[Extracted records]
=== Begin Enclosure ===
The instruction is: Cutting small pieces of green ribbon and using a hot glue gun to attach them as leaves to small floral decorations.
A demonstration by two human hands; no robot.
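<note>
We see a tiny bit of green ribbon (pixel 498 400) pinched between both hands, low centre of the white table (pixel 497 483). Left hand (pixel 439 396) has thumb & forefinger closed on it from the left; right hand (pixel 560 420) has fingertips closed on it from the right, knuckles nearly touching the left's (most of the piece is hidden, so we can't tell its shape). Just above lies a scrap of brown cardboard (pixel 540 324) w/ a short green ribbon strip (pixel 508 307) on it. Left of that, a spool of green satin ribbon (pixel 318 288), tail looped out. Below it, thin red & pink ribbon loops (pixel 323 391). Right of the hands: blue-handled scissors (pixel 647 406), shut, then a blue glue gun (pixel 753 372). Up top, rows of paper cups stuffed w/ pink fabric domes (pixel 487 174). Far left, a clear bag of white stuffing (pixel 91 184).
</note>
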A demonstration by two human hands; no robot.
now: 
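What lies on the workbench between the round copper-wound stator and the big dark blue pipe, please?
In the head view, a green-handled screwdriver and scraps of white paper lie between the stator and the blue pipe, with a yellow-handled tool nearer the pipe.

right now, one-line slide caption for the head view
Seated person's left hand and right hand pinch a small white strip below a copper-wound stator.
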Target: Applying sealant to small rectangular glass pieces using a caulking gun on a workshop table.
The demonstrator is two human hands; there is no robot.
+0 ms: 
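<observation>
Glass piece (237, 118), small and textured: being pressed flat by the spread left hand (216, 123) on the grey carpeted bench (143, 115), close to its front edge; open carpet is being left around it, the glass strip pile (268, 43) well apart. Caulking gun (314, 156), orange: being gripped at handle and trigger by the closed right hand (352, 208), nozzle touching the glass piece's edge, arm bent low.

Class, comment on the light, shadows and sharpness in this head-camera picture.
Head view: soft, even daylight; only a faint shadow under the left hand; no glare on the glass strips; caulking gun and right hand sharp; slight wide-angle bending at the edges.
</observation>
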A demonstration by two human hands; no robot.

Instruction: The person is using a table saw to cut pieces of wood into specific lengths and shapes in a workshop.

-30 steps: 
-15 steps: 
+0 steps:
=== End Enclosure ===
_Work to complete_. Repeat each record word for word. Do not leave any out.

_Reply_.
The instruction is: Cutting small pieces of green ribbon and using a hot glue gun to attach them as leaves to small floral decorations.
A demonstration by two human hands; no robot.
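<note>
We see a tiny bit of green ribbon (pixel 498 400) pinched between both hands, low centre of the white table (pixel 497 483). Left hand (pixel 439 396) has thumb & forefinger closed on it from the left; right hand (pixel 560 420) has fingertips closed on it from the right, knuckles nearly touching the left's (most of the piece is hidden, so we can't tell its shape). Just above lies a scrap of brown cardboard (pixel 540 324) w/ a short green ribbon strip (pixel 508 307) on it. Left of that, a spool of green satin ribbon (pixel 318 288), tail looped out. Below it, thin red & pink ribbon loops (pixel 323 391). Right of the hands: blue-handled scissors (pixel 647 406), shut, then a blue glue gun (pixel 753 372). Up top, rows of paper cups stuffed w/ pink fabric domes (pixel 487 174). Far left, a clear bag of white stuffing (pixel 91 184).
</note>
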A demonstration by two human hands; no robot.
now: 
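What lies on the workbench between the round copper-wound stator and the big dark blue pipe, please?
In the head view, a green-handled screwdriver and scraps of white paper lie between the stator and the blue pipe, with a yellow-handled tool nearer the pipe.

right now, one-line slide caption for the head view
Seated person's left hand and right hand pinch a small white strip below a copper-wound stator.
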Target: Applying sealant to small rectangular glass pieces using a caulking gun on a workshop table.
The demonstrator is two human hands; there is no robot.
+0 ms: 
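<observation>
Glass piece (237, 118), small and textured: being pressed flat by the spread left hand (216, 123) on the grey carpeted bench (143, 115), close to its front edge; open carpet is being left around it, the glass strip pile (268, 43) well apart. Caulking gun (314, 156), orange: being gripped at handle and trigger by the closed right hand (352, 208), nozzle touching the glass piece's edge, arm bent low.

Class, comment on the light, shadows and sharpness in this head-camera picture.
Head view: soft, even daylight; only a faint shadow under the left hand; no glare on the glass strips; caulking gun and right hand sharp; slight wide-angle bending at the edges.
</observation>
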A demonstration by two human hands; no robot.

Instruction: The person is using a table saw to cut pieces of wood into specific lengths and shapes in a workshop.

-30 steps: 
-15 steps: 
+0 steps:

The output for this exercise is complete.